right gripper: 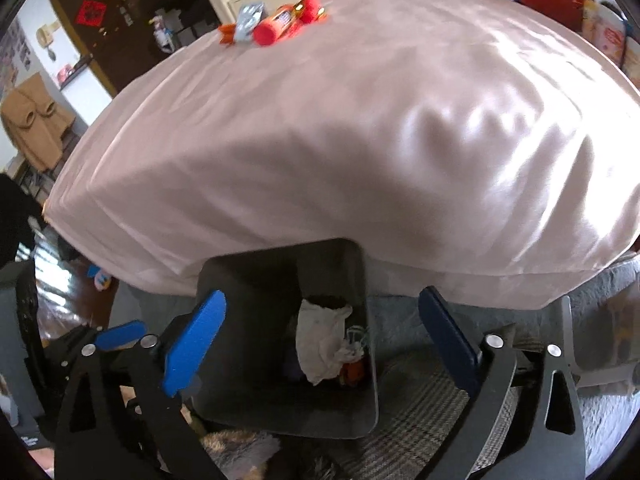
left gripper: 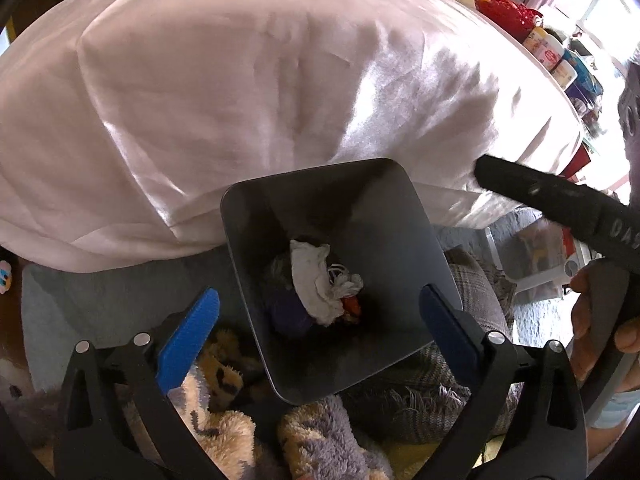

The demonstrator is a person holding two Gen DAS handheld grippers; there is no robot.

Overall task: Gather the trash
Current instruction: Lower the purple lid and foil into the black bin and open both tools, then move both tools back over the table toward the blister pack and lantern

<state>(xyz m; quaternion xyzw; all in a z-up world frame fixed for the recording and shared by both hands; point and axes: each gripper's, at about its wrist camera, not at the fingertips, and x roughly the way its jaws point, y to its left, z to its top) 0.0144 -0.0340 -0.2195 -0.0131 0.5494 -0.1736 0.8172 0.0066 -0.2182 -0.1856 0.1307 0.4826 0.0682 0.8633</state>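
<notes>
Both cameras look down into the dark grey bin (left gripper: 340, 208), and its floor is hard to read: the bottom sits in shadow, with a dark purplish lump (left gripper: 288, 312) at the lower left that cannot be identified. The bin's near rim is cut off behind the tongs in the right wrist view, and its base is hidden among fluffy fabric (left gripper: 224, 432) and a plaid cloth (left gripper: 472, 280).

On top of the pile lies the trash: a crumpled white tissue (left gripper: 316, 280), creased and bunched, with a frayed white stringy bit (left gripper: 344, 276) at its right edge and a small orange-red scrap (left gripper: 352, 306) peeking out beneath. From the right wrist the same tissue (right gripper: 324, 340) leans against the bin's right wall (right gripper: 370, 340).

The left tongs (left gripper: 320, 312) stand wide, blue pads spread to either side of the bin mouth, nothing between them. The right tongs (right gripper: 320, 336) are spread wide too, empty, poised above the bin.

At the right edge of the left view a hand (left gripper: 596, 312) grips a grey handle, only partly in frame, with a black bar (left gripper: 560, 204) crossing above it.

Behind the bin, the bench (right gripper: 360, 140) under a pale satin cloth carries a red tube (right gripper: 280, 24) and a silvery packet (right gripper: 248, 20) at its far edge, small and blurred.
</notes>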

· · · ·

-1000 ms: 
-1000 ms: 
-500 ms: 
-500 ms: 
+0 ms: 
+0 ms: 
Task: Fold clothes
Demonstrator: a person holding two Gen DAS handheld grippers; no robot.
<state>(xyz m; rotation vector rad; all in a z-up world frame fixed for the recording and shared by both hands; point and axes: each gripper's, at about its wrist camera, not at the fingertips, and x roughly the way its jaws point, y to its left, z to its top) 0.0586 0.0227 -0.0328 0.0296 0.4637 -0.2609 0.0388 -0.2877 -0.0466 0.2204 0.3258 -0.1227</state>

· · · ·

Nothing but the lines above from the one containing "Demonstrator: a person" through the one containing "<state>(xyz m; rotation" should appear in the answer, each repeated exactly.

— Response box —
Demonstrator: a person holding two Gen DAS handheld grippers; no robot.
<state>(xyz m; rotation vector rad; all in a z-up world frame fixed for the recording and shared by both hands; point and axes: each gripper's, at about its wrist camera, not at the fingertips, and x roughly the way its jaws point, y to its left, z to its top) 0.0586 0.0227 -0.0328 0.0296 0.4637 -0.2609 0.0388 -0.2877 -0.0466 0.2204 0.3258 -0.1227</state>

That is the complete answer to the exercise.